__The task__:
Find how many lines of the records below contain the word "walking" and write that number by itself.

***

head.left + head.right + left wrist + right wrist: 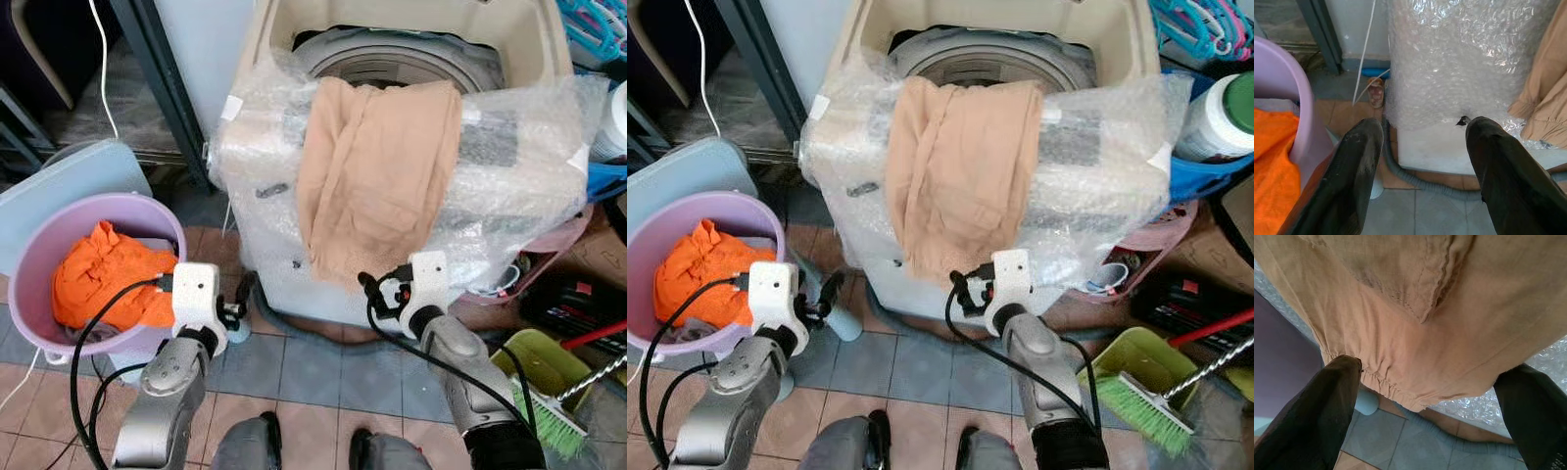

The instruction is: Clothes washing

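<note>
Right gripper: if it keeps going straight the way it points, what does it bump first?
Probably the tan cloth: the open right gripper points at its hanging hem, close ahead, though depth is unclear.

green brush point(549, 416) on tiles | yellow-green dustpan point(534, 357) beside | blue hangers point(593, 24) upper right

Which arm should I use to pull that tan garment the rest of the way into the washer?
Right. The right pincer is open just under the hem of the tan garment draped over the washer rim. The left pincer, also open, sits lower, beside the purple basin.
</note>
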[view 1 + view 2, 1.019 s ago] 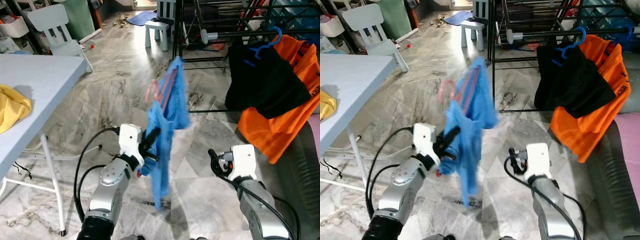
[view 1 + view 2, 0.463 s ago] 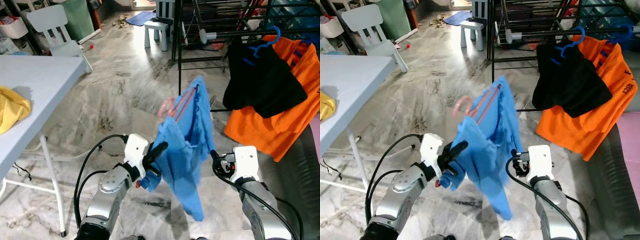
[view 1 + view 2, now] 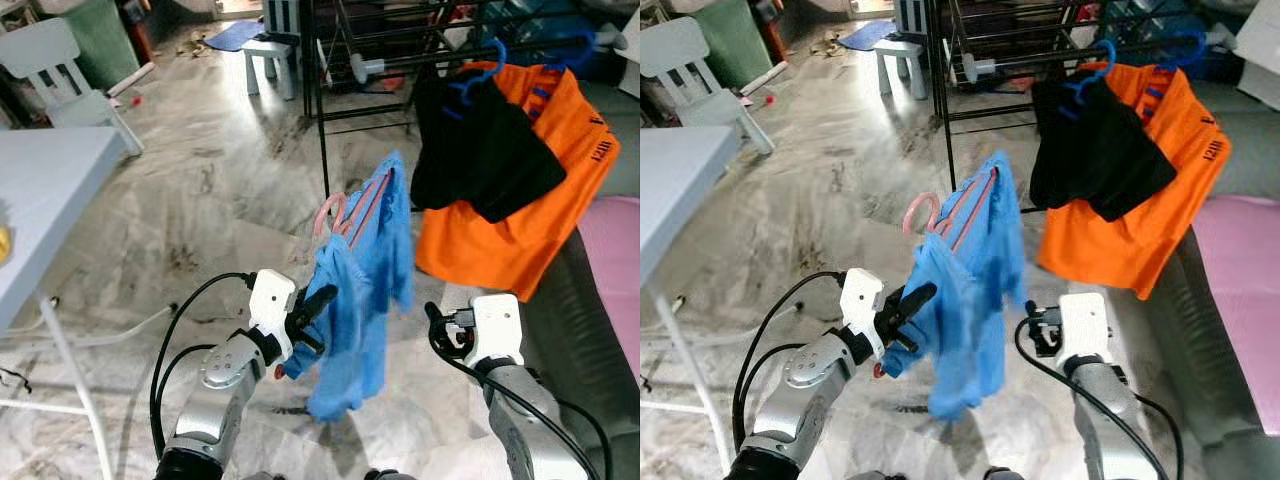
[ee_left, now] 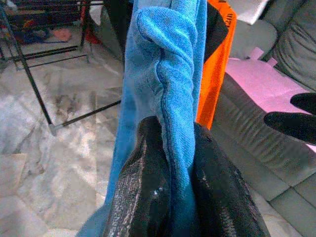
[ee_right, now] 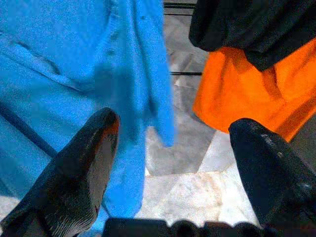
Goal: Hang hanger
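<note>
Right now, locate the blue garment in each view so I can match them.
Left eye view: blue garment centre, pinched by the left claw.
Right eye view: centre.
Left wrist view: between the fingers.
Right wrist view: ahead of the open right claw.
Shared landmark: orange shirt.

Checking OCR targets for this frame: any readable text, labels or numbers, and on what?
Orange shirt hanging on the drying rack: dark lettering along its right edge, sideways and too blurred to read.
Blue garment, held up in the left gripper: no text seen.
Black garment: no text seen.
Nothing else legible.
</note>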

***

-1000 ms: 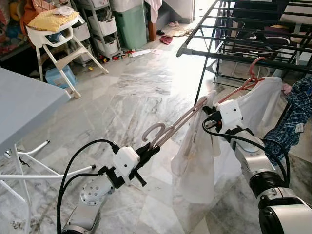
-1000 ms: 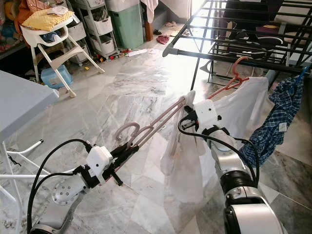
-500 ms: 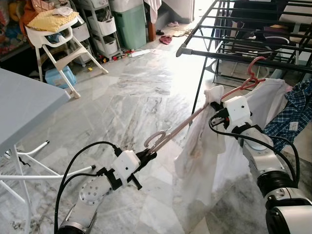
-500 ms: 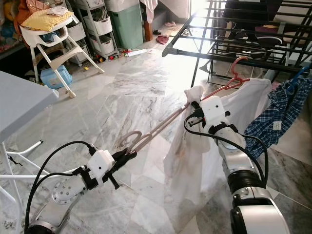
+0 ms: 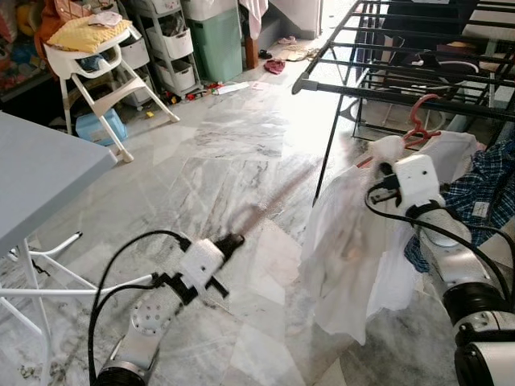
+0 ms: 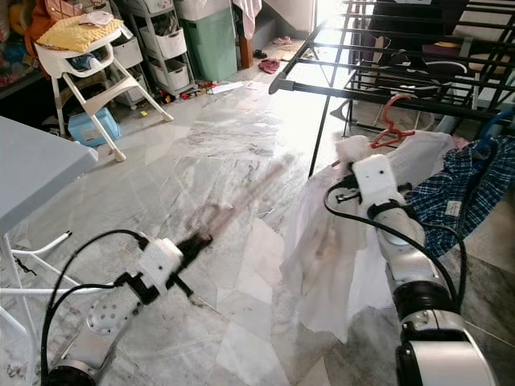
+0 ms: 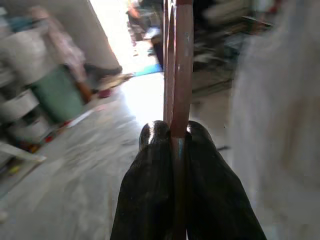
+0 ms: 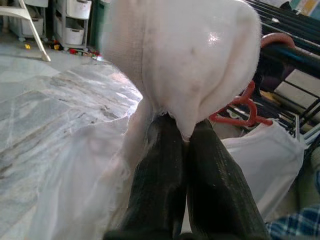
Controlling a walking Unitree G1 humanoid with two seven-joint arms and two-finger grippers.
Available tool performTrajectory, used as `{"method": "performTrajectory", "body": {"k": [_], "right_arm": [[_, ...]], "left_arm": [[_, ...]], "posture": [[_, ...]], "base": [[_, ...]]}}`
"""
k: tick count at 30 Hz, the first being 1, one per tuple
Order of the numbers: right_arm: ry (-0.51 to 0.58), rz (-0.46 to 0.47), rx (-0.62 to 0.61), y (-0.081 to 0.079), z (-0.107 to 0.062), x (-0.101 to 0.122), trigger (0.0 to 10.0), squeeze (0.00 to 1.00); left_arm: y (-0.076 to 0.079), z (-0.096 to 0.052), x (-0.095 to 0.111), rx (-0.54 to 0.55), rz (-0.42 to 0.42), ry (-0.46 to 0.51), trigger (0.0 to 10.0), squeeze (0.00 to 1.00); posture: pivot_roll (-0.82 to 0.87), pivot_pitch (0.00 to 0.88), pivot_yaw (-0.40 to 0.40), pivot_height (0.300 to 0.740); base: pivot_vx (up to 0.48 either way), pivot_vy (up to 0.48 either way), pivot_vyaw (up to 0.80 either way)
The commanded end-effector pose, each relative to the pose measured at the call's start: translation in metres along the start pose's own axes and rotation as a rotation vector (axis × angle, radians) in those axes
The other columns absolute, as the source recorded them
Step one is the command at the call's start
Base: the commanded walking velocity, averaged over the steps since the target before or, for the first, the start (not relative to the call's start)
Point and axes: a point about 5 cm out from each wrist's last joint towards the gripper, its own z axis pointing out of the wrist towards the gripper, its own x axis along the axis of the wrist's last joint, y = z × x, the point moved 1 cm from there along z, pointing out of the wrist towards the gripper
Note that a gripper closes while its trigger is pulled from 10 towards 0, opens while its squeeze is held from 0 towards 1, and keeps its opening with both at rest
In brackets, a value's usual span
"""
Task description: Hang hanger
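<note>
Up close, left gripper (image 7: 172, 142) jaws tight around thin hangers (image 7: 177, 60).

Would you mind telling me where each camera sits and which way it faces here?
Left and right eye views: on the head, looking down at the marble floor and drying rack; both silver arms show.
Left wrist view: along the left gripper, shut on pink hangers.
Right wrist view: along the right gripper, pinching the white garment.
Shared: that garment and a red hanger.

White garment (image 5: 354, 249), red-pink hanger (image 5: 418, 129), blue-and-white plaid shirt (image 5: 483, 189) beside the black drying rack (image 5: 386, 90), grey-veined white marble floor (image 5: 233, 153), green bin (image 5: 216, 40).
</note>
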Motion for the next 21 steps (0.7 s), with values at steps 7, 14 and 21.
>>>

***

__Solved exercise__:
2